Cee Chávez
2 Poems
Recuérdame Mamá
In her last week of life
eyes glazed over from medications and pain
Mom spoke to me in Spanish.
Could she see me?
Did she know who I was?
Mom never spoke in Spanish anymore
The words rolled off her tongue
lingered in the space between her mouth and my ears
Was I her daughter in that moment
or a nurse bringing morphine
an old friend saying their last goodbyes?

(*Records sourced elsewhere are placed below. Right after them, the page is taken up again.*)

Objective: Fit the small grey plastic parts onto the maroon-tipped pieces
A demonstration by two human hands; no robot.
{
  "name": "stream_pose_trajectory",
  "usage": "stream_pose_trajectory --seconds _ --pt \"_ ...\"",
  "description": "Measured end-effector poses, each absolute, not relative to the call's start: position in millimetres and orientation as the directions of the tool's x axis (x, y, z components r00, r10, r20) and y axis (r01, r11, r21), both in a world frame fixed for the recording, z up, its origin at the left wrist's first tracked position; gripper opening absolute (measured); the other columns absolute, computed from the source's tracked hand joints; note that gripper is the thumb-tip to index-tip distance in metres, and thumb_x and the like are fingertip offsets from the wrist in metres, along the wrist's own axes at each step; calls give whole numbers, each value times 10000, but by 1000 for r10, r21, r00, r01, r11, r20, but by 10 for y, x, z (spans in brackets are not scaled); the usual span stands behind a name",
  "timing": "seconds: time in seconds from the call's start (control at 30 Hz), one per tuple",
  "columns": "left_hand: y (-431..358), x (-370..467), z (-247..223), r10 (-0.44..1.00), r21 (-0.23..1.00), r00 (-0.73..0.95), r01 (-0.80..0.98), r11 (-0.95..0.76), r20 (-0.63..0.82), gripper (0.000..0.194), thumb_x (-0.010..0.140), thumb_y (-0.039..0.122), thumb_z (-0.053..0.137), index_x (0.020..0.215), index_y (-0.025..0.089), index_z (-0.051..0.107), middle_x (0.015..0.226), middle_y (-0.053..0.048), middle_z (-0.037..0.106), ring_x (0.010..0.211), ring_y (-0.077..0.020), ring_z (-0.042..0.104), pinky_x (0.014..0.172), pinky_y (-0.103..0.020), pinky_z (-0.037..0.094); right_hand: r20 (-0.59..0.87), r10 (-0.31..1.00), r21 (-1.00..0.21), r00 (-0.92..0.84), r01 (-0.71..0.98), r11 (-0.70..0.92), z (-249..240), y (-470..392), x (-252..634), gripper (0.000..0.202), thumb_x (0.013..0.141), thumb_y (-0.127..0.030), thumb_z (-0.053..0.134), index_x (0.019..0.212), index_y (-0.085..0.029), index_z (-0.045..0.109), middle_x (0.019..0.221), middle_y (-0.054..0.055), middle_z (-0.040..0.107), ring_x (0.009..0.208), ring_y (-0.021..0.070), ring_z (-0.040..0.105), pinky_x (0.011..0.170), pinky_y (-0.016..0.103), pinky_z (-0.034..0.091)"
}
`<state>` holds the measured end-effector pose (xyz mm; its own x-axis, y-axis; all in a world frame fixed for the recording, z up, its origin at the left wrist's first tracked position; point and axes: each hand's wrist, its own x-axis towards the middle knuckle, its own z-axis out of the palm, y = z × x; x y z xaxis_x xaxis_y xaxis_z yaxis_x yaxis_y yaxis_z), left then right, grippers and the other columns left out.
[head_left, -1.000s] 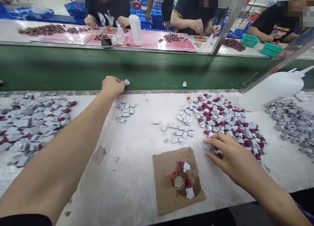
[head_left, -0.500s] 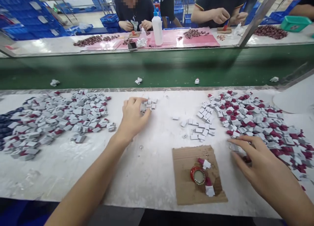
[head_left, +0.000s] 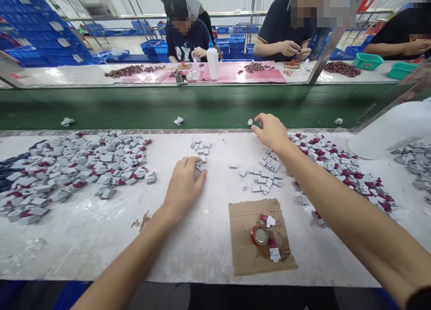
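My left hand (head_left: 184, 184) rests over the white worktop with its fingers curled, thumb and forefinger closed about a small grey-white block (head_left: 200, 167). Just beyond it lies a little group of similar blocks (head_left: 201, 145). Over the near edge of the green conveyor reaches my right hand (head_left: 272, 131), thumb and forefinger apart. Its fingertips are close to a small white piece (head_left: 249, 122) on the belt; whether they touch is unclear. A cardboard square (head_left: 242, 256) bears a red-rimmed bottle cap (head_left: 260, 235) and two white-and-maroon pieces (head_left: 274, 253).
Heaps of white-and-maroon pieces lie left (head_left: 84, 164) and right (head_left: 350, 171), with loose white blocks (head_left: 264, 180) between. A white container (head_left: 387, 130) stands at right. Across the green conveyor (head_left: 134, 108), people work at a table with a white bottle (head_left: 212, 63).
My right hand has swung from beside the right heap up and forward to the conveyor. My left hand has drawn slightly nearer, away from the block group. The view has tilted up.
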<state>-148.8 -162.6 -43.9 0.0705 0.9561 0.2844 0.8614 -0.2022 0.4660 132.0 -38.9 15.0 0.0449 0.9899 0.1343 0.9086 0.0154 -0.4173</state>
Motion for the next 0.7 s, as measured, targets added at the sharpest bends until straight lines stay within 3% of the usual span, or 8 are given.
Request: stream_pose_trajectory --seconds 0.17,0.3,0.4,0.5,0.6,0.7 --pt "-1793 -1426 -501 952 478 99 847 -234 289 114 1051 212 618 1143 231 680 1215 -120 715 1199 -356 678 1072 -534 562 16 993 -435 121 895 -102 14 232 944 392 1087 -396 765 1420 -199 705 1445 120 722 1218 293 753 1024 526 653" --pt "-1834 -1432 -539 954 508 116 825 -248 278 128 1055 199 654 1174 232 689 1237 -100 717 1230 -320 676 1104 -496 568 7 1000 -510 26 860 -19 9 216 838 339 1088 -373 766 1378 -203 728 1428 114 736 1217 284 754 1026 512 654" --pt "-1844 -1474 -540 952 527 137 807 -267 274 179 1052 194 660 1224 224 701 1284 -109 705 1278 -314 671 1144 -495 562 21 998 -607 -64 792 63 105 -51 901 247 1021 -187 780 1267 -179 802 1323 104 804 1093 265 800 975 429 654" --pt "-1859 -1530 -519 945 536 181 787 -306 274 247 1051 147 614 1258 230 721 1354 -123 683 1338 -317 652 1182 -521 551 -26 991 -699 -130 711 75 215 -555 1111 313 925 -60 720 1182 -165 863 1112 111 868 831 239 828 767 354 648" --pt "-1899 -1561 -467 952 524 165 804 -281 256 201 1065 173 609 1192 236 753 1440 -150 651 1392 -350 617 1161 -563 568 -84 984 -762 -157 646 38 271 -1203 1438 256 982 -219 711 1159 -204 896 912 108 874 783 276 836 673 376 646" --pt "-1999 -1529 -376 950 546 183 783 -298 255 146 1057 215 632 1130 250 754 1457 -144 677 1425 -366 612 1164 -572 569 -60 985 -881 -163 472 24 250 -1832 1760 263 993 -457 785 1123 -269 917 1018 113 892 908 304 858 775 425 704"
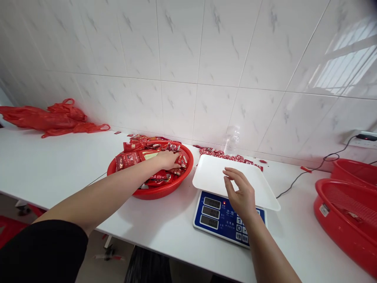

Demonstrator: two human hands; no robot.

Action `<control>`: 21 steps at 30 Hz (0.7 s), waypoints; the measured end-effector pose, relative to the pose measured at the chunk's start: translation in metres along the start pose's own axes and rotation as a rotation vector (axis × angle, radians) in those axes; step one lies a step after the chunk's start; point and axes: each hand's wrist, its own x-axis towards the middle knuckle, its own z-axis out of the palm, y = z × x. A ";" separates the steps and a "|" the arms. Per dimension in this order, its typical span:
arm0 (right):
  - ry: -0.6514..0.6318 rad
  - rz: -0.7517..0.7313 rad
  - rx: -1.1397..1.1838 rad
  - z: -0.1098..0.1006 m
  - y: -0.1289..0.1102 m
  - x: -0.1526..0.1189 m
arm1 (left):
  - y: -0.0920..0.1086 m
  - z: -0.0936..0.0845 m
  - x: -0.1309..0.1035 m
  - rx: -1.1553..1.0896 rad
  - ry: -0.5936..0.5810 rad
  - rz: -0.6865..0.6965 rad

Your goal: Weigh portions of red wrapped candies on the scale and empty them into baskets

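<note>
My left hand (169,160) reaches into a red plastic basket (153,193) heaped with small red packets (129,159). Its fingers curl over packets at the basket's right side, and how many they grip is hidden. Over the white pan (212,173) of a digital scale hovers my right hand (240,192), its thumb and bent fingers apart and nothing between them. The blue front panel (224,220) of the scale has three small displays and a lit red dot. My right wrist covers part of its keys.
Red plastic bags (50,118) lie at the far left. Small red packets (218,153) line the wall behind the scale, near a clear plastic container (232,141). At right are red baskets (324,196) and a black cable (306,173) running to a power strip (359,138).
</note>
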 end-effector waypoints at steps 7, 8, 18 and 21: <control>0.063 0.086 -0.022 -0.006 0.010 0.004 | 0.006 -0.012 0.020 0.106 0.064 -0.091; 0.073 0.103 -0.022 -0.007 0.011 0.004 | 0.007 -0.017 0.019 0.119 0.112 -0.088; 0.079 0.196 -0.079 -0.015 0.021 0.010 | 0.104 -0.020 0.013 0.140 0.414 0.398; 0.061 0.206 -0.108 -0.016 0.025 0.011 | 0.118 -0.012 0.019 0.149 0.364 0.450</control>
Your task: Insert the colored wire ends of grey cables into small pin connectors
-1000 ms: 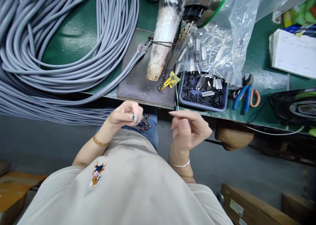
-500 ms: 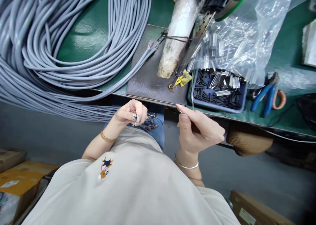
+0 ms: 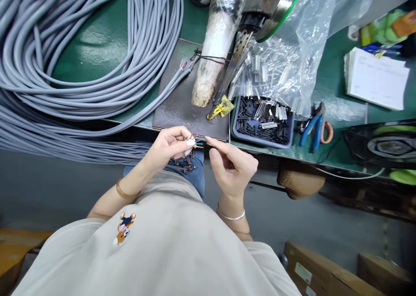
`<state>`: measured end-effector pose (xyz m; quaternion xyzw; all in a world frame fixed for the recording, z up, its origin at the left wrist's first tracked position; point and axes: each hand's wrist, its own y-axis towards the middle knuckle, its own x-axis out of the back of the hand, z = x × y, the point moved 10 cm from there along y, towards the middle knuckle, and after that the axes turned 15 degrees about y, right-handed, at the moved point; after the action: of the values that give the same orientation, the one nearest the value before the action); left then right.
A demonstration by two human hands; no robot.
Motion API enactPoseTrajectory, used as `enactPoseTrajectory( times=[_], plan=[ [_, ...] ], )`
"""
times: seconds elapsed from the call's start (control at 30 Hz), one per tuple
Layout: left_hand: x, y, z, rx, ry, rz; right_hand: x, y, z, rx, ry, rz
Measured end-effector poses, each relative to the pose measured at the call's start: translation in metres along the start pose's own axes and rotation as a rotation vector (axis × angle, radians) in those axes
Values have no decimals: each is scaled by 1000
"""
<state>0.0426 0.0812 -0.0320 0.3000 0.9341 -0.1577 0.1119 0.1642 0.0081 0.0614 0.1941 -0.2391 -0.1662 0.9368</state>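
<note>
Near the bench edge, my left hand (image 3: 170, 148) is closed around the end of a grey cable, mostly hidden by the fingers. Thin coloured wires (image 3: 198, 144), blue, green and orange among them, stick out of its pinch to the right. My right hand (image 3: 232, 164) faces them, index finger stretched out almost to the wire tips. Its thumb is apart from the index, and the other fingers are curled. Anything tiny at that fingertip is too small to make out. Below the left hand, several small connectors (image 3: 186, 164) lie over the blue-jeaned lap.
Bundled grey cables (image 3: 81, 86) cover the left bench. A blue tray (image 3: 260, 142) holds black sleeves and metal connectors. Tweezers (image 3: 216, 111) with yellow tips, a plastic bag (image 3: 292, 66), a solder spool (image 3: 282, 12), pliers (image 3: 313, 131) and a paper stack (image 3: 377, 77) lie around.
My right hand has moved left to the wires, and its thumb and index have parted. My left hand has turned, so the coloured wires now point right. The view has shifted right.
</note>
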Motion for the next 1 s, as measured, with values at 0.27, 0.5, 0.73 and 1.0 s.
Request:
enactPoseTrajectory(
  times=[0.27, 0.5, 0.73, 1.0],
  plan=[
    [-1, -2, 0, -23, 89, -1, -6, 0, -12, -68, 131, 39],
    [-8, -6, 2, -8, 163, 71, -13, 0, -32, -286, 348, 80],
    [-7, -7, -8, -66, 246, 19, -4, 1, -14, -122, 150, 55],
    [1, -13, -24, -164, 272, -100, 12, -2, 5, 81, 57, -24]
  ],
)
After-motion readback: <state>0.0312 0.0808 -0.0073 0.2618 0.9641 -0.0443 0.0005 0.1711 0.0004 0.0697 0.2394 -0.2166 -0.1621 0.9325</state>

She reminded me of Grandma’s dementia:
slipping in and out of languages
groggily confused by the visitors
her surroundings
only comforted by Dad’s presence.
Three days later
I put on the old home video
that made us all laugh
and though she couldn’t see it
it put a small smile on her face
to hear three year old me in conversation with
her sweet voice behind the camcorder
telling me I couldn’t feed my baby brother
because I didn’t have leche
as I pointed to my chest.
After watching this video for the first time
Corinne told me they’d never heard Mom’s voice before
It’s been a shell of a voice the whole time I’ve known her.
I hadn’t realized
it had become a hollowed out version of itself
lungs no longer capable of holding enough oxygen
scarred over from fighting for air
body only lending enough strength for a whisper.
Had she been dying in front of me that whole time?
Later, I went to Mom’s room
to say goodbye before driving home
Her eyes turned thin and slant
and I couldn’t tell if she could see me or not
if she knew who I was
as she sharply asked why I was there
smothered by my presence
annoyed she might have to give
what little energy she had left.
Could she see me?
Did she know who I was?
There’s still shame in saying that it hurt
(that it still does)
to wonder if the memory of how much she loved me
was dying at the same time she was.
Bio
Cee Chávez (they/them) is no longer interested in writing bios that reduce them to the identities they hold, their previous publications, their highest level of education, or the work they participate in for monetary compensation. The accolades they are proudest of exist in the love they have cultivated and are continuously surrounded by, which cannot be adequately conveyed in 100 words or less.